Why Black British Women Understand The Pain Of America’s Race Problems

We may be watching police brutality from the US, but the race problems are also close to home for black Britons

Why Black British Women Understand The Pain Of America's Race Problems

by Tobi Oredein |
Published on

'America is an exaggerated version of everything that happens in the UK' says Ayishat Akanabi, co-organiser of London's Black Lives matter protests. 'In the UK, things are more covert, which is testament to the British reserve in general. Americans are a lot more out-going and louder than us and in a way more proud to be brash, that’s why these racial injustices are exposed so openly.'

Since last Friday Black Lives Matter protests have caused road blacks across London. They were responses to the deaths of Alton Sterling in Louisiana and Philano Castile in Minnesota, two black Americans killed by police officers. The incidents have revived anger and frustration about police brutality and racial discrimination. And there will, undoubtedly, be further protests this weekend in Liverpool, following the death of Mzee Mohammed, 18, yesterday in Merseyside. The cause of his death has not yet been confirmed but he died whilst in police custody.


Speaking with Ayishat makes me consider that over the last two years, I have lost count of the number of videos I have watched where black men, women, boys and girls have either been brutally attacked, or murdered at the hands of police. I can’t remember exactly when I started using the hashtag #blacklivesmatter, but I am certain that the hashtag is one of, if not, the most used hashtag among my social media posts.

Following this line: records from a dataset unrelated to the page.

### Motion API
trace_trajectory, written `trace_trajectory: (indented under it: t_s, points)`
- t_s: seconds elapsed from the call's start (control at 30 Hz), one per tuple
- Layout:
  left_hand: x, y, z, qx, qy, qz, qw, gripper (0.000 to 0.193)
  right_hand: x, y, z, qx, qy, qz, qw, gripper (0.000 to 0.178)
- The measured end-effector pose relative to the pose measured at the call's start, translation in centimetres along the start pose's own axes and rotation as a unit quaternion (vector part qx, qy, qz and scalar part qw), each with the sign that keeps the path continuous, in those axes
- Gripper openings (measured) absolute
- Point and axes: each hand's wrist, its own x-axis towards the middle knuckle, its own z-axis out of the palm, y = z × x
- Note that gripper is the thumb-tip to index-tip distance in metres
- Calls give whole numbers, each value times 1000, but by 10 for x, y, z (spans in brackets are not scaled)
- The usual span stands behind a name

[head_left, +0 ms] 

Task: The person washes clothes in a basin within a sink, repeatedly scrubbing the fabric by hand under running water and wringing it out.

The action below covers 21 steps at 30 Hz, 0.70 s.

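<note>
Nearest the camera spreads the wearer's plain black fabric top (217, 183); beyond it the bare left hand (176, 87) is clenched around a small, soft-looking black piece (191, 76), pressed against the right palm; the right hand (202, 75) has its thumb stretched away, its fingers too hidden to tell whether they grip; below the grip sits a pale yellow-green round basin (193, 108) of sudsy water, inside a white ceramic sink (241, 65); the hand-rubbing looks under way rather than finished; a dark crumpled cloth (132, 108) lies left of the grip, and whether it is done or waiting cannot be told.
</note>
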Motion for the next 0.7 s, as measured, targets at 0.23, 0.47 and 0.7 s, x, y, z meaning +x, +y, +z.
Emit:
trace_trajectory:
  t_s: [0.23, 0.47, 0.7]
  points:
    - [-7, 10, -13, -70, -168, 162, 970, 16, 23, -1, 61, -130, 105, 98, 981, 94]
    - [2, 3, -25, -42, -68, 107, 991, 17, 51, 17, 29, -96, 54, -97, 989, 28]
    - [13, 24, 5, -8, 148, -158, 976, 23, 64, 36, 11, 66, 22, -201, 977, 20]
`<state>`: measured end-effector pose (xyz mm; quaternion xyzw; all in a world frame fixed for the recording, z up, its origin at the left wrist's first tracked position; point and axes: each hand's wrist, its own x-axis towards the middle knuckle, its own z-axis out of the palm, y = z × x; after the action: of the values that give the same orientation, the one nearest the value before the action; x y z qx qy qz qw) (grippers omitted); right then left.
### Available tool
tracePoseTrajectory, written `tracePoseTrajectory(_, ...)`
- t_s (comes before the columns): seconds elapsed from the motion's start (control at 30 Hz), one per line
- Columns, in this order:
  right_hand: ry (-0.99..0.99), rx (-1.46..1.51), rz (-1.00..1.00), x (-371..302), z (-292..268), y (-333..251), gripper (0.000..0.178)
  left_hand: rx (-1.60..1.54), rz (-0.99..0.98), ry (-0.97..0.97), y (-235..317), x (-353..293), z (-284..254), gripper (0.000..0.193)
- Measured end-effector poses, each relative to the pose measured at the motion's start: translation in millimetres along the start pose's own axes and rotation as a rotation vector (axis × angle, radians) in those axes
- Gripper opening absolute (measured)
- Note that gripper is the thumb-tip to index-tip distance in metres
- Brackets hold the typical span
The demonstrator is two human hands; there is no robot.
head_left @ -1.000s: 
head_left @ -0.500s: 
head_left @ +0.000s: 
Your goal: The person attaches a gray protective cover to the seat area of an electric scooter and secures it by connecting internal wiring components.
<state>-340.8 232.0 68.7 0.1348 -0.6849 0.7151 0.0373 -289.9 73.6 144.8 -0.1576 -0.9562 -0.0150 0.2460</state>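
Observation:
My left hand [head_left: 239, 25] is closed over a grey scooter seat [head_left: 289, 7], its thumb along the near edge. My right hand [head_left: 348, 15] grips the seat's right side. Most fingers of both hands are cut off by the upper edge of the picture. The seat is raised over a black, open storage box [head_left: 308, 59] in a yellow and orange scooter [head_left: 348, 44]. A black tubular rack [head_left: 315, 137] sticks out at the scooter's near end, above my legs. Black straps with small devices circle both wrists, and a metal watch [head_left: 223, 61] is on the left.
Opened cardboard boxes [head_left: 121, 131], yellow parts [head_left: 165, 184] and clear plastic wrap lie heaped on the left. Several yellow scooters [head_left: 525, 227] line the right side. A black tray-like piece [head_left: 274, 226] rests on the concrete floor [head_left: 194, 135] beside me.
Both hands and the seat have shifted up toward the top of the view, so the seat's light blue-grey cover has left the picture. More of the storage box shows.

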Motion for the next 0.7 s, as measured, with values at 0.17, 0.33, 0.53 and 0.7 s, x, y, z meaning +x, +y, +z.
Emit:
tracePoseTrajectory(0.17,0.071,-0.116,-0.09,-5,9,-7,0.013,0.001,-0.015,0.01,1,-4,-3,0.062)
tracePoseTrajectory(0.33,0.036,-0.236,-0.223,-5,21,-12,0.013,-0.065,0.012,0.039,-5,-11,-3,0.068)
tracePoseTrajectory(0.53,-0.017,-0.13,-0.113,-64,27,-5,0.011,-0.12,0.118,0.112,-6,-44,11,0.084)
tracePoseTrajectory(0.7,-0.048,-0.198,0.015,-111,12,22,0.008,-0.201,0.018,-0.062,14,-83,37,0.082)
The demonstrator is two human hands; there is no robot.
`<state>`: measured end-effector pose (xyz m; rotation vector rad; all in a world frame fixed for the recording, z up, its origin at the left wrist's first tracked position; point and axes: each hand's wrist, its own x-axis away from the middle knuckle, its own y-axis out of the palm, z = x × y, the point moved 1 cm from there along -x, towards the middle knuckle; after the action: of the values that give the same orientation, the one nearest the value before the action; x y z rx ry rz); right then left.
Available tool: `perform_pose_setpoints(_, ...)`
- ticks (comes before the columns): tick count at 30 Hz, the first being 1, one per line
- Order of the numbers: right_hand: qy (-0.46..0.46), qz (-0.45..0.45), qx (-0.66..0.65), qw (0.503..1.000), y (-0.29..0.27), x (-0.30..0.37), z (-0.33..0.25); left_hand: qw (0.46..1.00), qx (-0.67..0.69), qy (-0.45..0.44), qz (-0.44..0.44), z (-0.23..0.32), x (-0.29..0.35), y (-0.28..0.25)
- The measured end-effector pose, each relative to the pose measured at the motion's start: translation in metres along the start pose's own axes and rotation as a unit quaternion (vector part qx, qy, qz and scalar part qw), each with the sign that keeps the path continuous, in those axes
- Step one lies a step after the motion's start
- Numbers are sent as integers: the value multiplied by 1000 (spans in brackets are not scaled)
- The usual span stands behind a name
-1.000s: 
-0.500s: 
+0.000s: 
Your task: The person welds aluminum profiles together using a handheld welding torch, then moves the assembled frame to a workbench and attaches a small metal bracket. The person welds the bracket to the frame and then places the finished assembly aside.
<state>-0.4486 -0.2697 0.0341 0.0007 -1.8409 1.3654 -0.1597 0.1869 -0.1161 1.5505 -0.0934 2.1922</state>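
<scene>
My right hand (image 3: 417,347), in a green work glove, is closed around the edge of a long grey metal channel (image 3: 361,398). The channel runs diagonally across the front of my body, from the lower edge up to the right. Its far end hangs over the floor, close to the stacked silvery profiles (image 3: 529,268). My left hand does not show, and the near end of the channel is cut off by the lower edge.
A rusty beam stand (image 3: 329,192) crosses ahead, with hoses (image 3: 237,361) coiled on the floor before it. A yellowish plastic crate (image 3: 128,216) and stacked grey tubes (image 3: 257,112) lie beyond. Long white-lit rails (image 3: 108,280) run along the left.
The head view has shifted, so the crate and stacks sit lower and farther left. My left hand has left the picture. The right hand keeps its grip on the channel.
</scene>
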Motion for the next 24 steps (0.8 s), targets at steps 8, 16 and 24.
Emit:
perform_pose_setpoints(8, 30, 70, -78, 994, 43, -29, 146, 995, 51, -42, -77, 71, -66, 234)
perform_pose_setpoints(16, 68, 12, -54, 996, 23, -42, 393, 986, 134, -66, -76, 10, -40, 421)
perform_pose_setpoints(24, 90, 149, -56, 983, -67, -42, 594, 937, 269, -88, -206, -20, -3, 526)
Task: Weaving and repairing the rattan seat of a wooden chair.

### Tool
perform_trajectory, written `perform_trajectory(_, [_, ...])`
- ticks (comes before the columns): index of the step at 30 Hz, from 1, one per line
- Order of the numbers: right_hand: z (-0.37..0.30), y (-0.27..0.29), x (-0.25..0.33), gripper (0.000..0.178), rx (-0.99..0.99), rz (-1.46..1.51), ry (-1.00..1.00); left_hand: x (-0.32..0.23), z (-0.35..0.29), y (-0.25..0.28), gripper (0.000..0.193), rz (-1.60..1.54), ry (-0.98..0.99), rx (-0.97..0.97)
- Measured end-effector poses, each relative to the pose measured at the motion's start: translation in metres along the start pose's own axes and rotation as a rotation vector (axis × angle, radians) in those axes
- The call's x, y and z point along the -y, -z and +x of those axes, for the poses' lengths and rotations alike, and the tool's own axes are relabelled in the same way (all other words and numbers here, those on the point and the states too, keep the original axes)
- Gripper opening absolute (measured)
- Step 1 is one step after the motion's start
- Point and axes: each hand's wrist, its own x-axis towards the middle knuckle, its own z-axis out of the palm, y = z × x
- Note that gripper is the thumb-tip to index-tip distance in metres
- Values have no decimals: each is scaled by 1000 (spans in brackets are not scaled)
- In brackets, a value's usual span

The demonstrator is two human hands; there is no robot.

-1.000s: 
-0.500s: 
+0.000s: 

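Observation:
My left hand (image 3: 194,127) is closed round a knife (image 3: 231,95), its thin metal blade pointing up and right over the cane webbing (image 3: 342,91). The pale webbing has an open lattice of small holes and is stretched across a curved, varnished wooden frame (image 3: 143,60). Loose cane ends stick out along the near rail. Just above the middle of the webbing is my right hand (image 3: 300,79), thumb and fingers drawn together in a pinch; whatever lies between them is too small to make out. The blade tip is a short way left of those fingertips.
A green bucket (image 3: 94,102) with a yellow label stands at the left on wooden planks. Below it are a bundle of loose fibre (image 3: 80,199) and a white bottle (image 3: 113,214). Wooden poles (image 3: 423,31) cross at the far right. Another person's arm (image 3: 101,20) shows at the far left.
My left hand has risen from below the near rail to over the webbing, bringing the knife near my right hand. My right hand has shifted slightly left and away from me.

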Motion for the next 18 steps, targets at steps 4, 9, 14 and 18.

Yet, last week the words 'black lives matter', never rang more untrue with the back to back deaths of Sterling and Castile. These tragedies like many others, were caught on camera, with Castile’s death being live streamed on Facebook by his girlfriend. Like previous videos of black men and women dying at the hands of white men in uniforms it illustrated that, while time has moved on, the atitudes towards and value placed on black lives has not. History textbooks recount, biographies document, witness accounts testify and grainy black and white footage show us this. African Americans are still in a position where their lives can be taken away in a flash, their murderers usually not facing any consequences.

The hashtag and movement #blacklivesmatter doesn't just mourn the African Americans who have lost their lives due to police brutality. The Black Lives Matter movement is more than that; it highlights systematic racism that is perpetuated by the criminal justice system. It also demands reform, so that black Americans can live a life where they do not fear the very people who are meant to protect them. This unfair justice system is why black drivers in America are three times as likely to be stopped and searched during a traffic stop, compared to their white counterparts. It is why in 2015, young black men were nine times as likely to be killed at the hands of a police officer compared to any other Americans. It also why in 2014, a study showed that while African Americans make up 13% of the country's population, they make up 40% of the prison population, meaning that African Americans make up a disproportionate number of criminals serving prison sentences.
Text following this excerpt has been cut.